Every 2 minutes, for 20 minutes (10 sets of):
Hang Clean off Blocks
Sets 1-4: 2-3 reps @ 60-70%
Sets 5-8: 1-2 reps @ 70-80%
Sets 9-10: 1 rep @ 85+%
B.
Back Squat
Set 1: 3 reps @ 62.5%
Set 2: 2 reps @ 72.5.5%
Set 3: 1 rep @ 82.5%
Set 4: 2 reps @ 77.5%
Set 5: 1 rep @ 87.5+%
Sets 6-7: 6 reps @ 65-70%
Rest 2 minutes between all sets
C.
Against a 3-minute running clock…
30/22 Calories of Assault Bike (27/20 Calories of Echo Bike)
Max Reps of Double-Unders
Rest 3 minutes, and repeat for a total of 3 sets.

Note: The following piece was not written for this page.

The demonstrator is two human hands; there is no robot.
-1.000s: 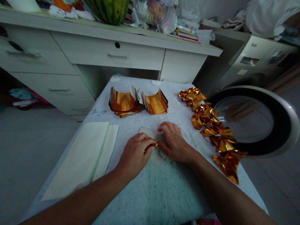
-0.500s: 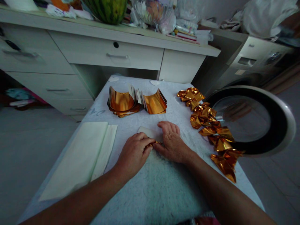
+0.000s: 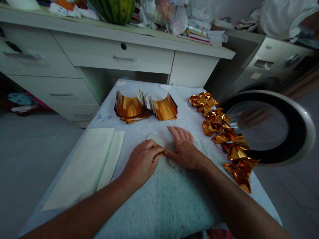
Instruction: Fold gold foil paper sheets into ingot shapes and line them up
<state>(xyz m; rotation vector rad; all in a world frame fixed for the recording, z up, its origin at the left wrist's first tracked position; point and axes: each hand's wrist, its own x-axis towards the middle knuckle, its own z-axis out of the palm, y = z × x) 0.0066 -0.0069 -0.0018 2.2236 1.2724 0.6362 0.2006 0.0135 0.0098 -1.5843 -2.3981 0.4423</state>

Note total number of double-unders completed in each set, and then sum them for your total score.
Optional Cooldown
5 Minutes Triangle Breathing
*Lay down and inhale to a count of 3, imagining the top of a triangle; then breath out to a count of 6 imagining the bottom two parts of a triangle.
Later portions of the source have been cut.